Weathers Elizabeth, O'Caoimh Rónán, Cornally Nicola, Fitzgerald Carol, Kearns Tara, Coffey Alice, Daly Edel, O'Sullivan Ronan, McGlade Ciara, Molloy D William
Centre for Gerontology and Rehabilitation, University College Cork, St Finbarrs Hospital, Douglas rd, Cork, Ireland; Health Research Board, Clinical Research Facility Galway, National University of Ireland, Galway, Geata an Eolais, University Road, Galway, Ireland.
Centre for Gerontology and Rehabilitation, University College Cork, St Finbarrs Hospital, Douglas rd, Cork, Ireland; Health Research Board, Clinical Research Facility Galway, National University of Ireland, Galway, Geata an Eolais, University Road, Galway, Ireland; COLLAGE (COLLaboration on AGEing), University College Cork, Cork City and Louth Age Friendly County Initiative, Co Louth, Ireland.
Maturitas. 2016 Sep;91:101-9. doi: 10.1016/j.maturitas.2016.06.016. Epub 2016 Jun 23.
Advance care planning (ACP), involving discussions between patients, families and healthcare professionals on future healthcare decisions, in advance of anticipated impairment in decision-making capacity, improves satisfaction and end-of-life care while respecting patient autonomy. It usually results in the creation of a written advanced care directive (ACD). This systematic review examines the impact of ACP on several outcomes (including symptom management, quality of care and healthcare utilisation) in older adults (>65years) across all healthcare settings. Nine randomised controlled trials (RCTs) were identified by searches of the CINAHL, PubMed and Cochrane databases. A total of 3646 older adults were included (range 72-88 years). Seven studies were conducted with community dwellers and the other two RCTs were conducted in nursing homes. Most studies did not implement a standardised ACD, or measure the impact on quality of end-of-life care or on the death and dying experience. All studies had some risk of bias, with most scoring poorly on the Oxford Quality Scale. While ACP interventions are well received by older adults and generally have positive effects on outcomes, this review highlights the need for well-designed RCTs that examine the economic impact of ACP and its effect on quality of care in nursing homes and other sectors.

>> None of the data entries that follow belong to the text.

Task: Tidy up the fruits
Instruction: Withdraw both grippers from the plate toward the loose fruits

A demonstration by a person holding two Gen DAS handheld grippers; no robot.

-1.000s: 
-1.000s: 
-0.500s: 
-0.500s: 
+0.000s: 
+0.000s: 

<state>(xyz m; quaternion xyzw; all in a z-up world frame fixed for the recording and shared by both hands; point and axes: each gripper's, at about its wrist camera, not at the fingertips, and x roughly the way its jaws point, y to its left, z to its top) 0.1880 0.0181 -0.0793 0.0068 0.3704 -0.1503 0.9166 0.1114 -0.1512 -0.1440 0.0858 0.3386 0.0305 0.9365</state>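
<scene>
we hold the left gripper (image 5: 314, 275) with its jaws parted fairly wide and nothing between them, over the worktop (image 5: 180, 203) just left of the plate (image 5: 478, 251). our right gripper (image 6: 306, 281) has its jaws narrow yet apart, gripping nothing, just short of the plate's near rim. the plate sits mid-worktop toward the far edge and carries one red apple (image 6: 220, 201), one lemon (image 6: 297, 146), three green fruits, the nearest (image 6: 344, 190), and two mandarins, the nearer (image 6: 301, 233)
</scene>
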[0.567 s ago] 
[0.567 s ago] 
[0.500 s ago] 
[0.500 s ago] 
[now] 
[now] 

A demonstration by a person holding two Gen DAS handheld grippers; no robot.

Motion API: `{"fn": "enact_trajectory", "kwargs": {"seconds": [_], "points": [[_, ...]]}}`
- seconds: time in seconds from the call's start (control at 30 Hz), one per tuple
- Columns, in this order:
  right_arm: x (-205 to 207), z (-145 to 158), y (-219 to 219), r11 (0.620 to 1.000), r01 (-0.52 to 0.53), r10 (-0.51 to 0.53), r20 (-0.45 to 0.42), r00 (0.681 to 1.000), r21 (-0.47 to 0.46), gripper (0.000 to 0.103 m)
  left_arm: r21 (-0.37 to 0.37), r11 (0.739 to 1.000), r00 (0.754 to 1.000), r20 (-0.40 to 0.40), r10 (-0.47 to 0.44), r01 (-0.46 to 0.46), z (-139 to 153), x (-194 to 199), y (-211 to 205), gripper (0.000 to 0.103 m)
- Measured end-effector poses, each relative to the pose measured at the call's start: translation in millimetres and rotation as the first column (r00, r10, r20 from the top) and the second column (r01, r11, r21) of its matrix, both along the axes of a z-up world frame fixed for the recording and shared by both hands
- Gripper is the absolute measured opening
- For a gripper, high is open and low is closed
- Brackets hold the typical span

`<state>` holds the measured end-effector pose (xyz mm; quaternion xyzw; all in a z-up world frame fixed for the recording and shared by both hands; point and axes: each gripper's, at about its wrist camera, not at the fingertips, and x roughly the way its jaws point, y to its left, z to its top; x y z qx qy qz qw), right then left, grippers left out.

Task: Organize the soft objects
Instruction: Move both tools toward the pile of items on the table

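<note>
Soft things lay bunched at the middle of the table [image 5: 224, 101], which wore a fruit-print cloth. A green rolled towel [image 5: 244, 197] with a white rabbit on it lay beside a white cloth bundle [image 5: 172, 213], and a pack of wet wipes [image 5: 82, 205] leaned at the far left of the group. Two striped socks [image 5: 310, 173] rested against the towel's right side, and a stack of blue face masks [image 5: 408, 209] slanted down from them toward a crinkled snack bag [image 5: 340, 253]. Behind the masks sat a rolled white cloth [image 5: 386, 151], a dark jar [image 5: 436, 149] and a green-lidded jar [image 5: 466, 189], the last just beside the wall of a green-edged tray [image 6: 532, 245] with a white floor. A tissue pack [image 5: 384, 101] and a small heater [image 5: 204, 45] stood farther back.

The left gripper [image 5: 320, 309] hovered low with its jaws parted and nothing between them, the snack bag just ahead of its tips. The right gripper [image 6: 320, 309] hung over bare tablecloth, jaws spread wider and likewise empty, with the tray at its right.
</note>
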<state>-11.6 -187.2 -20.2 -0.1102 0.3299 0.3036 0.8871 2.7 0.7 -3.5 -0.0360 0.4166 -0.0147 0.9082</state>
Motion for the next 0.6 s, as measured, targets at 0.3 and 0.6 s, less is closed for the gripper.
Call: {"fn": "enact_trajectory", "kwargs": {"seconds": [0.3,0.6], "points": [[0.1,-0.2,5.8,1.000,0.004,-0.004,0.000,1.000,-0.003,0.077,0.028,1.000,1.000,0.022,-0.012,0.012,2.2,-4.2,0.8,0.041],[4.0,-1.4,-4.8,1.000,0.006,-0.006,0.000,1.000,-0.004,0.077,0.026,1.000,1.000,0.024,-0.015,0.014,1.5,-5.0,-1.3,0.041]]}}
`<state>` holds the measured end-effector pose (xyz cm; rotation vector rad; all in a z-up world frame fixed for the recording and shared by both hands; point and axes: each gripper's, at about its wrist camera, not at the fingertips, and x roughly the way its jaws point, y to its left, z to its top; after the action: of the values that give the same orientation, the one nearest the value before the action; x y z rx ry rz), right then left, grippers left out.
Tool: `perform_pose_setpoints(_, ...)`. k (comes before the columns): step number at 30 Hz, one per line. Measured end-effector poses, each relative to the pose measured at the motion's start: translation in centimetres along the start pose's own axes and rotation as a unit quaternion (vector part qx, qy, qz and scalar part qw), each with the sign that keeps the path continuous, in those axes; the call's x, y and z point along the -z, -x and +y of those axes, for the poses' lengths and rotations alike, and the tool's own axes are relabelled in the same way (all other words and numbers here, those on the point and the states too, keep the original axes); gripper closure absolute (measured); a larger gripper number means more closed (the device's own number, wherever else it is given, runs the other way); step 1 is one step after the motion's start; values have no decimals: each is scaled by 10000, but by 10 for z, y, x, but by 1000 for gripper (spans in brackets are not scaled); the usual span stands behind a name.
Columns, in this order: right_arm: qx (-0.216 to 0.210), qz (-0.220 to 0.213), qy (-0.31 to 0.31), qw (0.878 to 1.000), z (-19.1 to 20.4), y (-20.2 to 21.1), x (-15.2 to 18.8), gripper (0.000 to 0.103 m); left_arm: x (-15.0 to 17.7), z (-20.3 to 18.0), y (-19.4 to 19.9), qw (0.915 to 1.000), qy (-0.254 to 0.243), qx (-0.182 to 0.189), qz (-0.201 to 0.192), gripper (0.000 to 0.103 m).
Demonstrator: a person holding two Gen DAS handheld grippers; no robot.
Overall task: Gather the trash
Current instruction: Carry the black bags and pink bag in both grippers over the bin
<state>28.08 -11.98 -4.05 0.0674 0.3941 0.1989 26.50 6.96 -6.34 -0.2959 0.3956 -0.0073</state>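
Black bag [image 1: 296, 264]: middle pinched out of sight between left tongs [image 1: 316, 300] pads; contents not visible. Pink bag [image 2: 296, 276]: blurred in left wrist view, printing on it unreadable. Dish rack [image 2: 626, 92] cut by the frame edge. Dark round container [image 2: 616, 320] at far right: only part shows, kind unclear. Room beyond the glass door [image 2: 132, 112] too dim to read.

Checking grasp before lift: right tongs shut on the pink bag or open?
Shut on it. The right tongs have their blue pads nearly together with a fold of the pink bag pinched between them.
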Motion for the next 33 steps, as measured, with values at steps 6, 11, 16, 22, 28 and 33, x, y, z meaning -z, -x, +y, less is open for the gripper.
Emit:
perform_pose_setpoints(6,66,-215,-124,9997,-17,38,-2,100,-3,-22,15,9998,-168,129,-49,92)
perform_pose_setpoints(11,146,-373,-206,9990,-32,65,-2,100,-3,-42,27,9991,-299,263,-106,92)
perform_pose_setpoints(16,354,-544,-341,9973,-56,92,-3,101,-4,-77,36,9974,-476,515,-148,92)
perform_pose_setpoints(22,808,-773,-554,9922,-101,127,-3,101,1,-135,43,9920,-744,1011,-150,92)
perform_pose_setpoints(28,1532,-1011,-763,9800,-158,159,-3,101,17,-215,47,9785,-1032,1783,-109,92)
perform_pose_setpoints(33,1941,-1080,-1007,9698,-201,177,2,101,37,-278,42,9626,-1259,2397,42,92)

预先护理计划(ACP),即让患者、家属和医疗保健专业人员在预期决策能力受损之前,就未来的医疗保健决策进行讨论,这样既能提高满意度和临终护理水平,又能尊重患者自主权。它通常会产生一份书面的预先护理指示(ACD)。本系统评价考察了ACP对所有医疗环境中65岁以上老年人的多个结局(包括症状管理、护理质量和医疗保健利用情况)的影响。通过检索CINAHL、PubMed和Cochrane数据库,确定了9项随机对照试验(RCT)。总共纳入了3646名老年人(年龄范围72 - 88岁)。7项研究针对社区居民开展,另外2项RCT在养老院进行。大多数研究未实施标准化的ACD,也未衡量对临终护理质量或死亡及濒死体验的影响。所有研究都存在一定的偏倚风险,在牛津质量量表上大多得分较低。虽然ACP干预措施受到老年人的欢迎,并且总体上对结局有积极影响,但本评价强调需要精心设计的RCT来考察ACP的经济影响及其对养老院和其他部门护理质量的影响。